Reproduce exactly the line containing "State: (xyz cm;" and every line after it, through the last line of the records below; add nothing.

◆ **RECORDS TO USE**:
════
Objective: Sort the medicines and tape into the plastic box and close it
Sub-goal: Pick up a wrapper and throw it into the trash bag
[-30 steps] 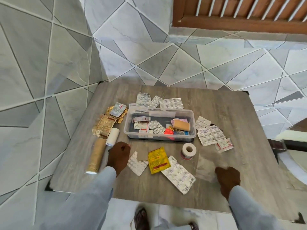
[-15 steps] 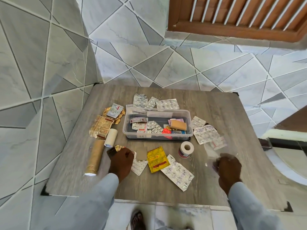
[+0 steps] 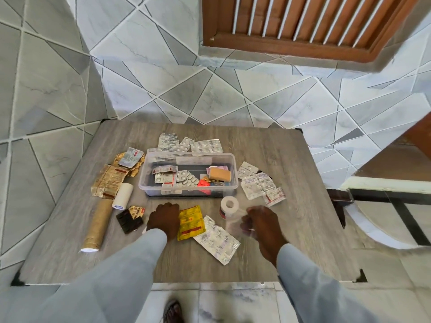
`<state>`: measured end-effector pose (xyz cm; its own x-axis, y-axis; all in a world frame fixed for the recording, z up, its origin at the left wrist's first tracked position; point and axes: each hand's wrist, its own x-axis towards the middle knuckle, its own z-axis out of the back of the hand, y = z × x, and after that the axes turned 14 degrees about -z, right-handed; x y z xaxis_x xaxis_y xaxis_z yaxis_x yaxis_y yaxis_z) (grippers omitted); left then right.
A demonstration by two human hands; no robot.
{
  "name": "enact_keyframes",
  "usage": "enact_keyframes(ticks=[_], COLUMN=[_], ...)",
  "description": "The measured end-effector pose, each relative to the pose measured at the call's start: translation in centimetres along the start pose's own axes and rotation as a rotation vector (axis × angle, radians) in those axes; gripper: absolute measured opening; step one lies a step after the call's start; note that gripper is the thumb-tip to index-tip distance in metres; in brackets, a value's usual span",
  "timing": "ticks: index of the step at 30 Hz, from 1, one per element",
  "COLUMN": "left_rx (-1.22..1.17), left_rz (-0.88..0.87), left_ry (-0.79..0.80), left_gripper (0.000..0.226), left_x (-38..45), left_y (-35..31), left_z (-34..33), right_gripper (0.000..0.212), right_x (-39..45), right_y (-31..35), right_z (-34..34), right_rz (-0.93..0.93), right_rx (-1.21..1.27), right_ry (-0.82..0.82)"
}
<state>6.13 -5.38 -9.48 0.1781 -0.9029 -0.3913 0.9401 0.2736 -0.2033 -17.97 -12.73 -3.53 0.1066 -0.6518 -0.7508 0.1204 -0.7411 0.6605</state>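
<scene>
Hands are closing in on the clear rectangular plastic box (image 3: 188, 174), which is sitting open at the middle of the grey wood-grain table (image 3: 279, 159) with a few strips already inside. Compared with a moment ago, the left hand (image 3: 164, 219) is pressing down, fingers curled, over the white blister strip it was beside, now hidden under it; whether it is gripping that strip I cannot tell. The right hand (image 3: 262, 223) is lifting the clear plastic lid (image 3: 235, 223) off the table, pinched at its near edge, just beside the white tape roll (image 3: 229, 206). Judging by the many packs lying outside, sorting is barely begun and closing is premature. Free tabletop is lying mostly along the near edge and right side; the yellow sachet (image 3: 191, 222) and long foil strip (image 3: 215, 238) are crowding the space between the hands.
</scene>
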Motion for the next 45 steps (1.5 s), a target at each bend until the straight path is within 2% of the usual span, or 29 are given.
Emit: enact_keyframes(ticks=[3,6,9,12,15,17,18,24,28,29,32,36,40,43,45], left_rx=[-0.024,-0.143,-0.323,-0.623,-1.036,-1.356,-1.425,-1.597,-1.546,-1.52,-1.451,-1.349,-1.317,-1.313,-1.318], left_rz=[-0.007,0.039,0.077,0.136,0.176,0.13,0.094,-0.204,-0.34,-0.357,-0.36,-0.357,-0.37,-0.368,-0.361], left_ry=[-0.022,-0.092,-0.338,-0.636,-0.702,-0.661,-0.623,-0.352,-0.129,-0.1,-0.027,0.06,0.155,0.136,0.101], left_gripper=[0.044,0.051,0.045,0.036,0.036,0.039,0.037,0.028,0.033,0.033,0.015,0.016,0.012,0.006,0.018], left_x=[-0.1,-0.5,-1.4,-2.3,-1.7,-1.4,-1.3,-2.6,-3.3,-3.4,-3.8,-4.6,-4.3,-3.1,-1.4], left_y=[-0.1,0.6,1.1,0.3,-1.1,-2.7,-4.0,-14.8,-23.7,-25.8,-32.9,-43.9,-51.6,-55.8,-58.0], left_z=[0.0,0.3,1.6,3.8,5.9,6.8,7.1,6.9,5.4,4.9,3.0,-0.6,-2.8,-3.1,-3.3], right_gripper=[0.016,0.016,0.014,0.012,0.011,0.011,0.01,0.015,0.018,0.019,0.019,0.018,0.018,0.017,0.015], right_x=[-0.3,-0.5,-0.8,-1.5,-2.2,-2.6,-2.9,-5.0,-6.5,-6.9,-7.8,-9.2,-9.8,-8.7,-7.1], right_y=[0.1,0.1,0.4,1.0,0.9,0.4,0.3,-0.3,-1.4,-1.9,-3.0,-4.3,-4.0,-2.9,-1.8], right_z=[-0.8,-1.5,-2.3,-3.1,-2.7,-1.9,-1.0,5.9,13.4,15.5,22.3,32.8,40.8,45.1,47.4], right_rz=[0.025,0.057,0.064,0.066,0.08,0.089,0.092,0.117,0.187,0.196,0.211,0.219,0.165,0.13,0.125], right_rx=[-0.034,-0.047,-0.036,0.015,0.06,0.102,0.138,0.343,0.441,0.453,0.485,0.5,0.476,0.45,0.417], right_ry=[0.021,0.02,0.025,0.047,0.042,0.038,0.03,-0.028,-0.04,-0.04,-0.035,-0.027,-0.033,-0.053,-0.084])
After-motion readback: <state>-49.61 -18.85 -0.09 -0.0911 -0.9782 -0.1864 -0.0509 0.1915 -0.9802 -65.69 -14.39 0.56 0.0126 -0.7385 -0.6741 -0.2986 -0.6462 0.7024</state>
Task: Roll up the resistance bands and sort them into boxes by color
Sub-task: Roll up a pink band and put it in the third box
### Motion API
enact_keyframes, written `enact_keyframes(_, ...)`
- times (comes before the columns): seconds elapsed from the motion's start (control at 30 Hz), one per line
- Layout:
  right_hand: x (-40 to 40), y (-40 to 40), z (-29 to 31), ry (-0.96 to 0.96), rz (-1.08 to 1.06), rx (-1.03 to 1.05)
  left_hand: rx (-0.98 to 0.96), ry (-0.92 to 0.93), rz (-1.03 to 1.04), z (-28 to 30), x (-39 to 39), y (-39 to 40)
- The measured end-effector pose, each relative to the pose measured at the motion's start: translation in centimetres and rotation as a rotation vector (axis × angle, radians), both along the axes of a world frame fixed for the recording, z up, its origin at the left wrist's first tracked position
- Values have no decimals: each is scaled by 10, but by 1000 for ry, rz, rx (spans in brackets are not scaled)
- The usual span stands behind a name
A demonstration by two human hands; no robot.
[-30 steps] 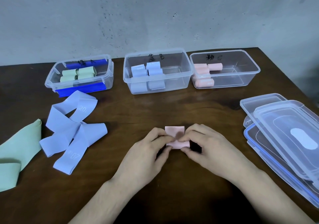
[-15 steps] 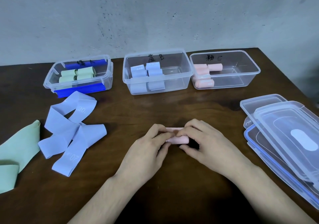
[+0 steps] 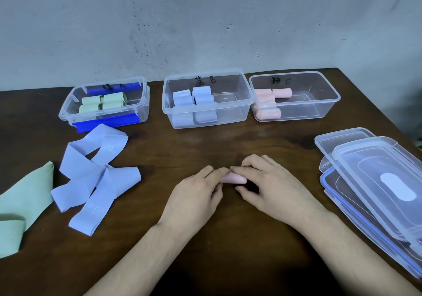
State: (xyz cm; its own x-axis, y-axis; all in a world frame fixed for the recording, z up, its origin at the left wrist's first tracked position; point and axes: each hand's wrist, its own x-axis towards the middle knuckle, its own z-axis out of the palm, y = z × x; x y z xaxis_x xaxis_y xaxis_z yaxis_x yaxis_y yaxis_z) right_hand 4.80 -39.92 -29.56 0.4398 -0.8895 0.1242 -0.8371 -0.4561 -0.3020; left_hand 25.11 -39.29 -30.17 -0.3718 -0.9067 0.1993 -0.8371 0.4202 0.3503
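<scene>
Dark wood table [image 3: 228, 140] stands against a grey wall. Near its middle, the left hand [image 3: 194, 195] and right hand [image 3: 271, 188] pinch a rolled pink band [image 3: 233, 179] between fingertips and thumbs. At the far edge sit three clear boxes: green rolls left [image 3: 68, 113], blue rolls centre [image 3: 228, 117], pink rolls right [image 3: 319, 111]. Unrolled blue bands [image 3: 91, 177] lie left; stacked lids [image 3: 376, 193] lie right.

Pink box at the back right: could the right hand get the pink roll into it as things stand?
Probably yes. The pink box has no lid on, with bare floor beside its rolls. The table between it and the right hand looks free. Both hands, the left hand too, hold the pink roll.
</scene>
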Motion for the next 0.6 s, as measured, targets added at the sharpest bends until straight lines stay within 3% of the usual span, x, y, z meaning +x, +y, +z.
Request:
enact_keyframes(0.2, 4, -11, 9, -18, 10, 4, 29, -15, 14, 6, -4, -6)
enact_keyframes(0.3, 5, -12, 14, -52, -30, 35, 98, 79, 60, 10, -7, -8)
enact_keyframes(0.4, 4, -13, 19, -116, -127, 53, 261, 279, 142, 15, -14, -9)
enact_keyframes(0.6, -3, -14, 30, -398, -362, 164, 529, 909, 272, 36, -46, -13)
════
◆ **YOUR RESPONSE**:
State: (xyz cm; its own x-axis, y-axis; all in a world frame fixed for the recording, z up, its origin at the left wrist's first tracked position; point and axes: each hand's wrist, its own x-axis towards the middle knuckle, its own z-axis out of the palm, y = z × x; x y z xaxis_x xaxis_y xaxis_z yaxis_x yaxis_y yaxis_z) right_hand 4.80 -39.92 -29.56 0.4398 -0.8895 0.1242 -0.8371 -0.4561 -0.3020; left_hand 25.11 -39.29 -30.17 -0.3718 -0.9067 0.1993 -0.8371 0.4202 0.3503
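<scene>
Dark wood table [image 3: 228, 140] stands against a grey wall. Near its middle, the left hand [image 3: 194, 195] and right hand [image 3: 271, 188] pinch a rolled pink band [image 3: 233, 179] between fingertips and thumbs. At the far edge sit three clear boxes: green rolls left [image 3: 68, 113], blue rolls centre [image 3: 228, 117], pink rolls right [image 3: 319, 111]. Unrolled blue bands [image 3: 91, 177] lie left; stacked lids [image 3: 376, 193] lie right.

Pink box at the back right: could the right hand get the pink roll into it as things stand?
Probably yes. The pink box has no lid on, with bare floor beside its rolls. The table between it and the right hand looks free. Both hands, the left hand too, hold the pink roll.
</scene>
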Motion for the next 0.6 s, as measured, targets added at the sharpest bends until straight lines stay within 3% of the usual span, x, y, z meaning +x, +y, +z.
Request:
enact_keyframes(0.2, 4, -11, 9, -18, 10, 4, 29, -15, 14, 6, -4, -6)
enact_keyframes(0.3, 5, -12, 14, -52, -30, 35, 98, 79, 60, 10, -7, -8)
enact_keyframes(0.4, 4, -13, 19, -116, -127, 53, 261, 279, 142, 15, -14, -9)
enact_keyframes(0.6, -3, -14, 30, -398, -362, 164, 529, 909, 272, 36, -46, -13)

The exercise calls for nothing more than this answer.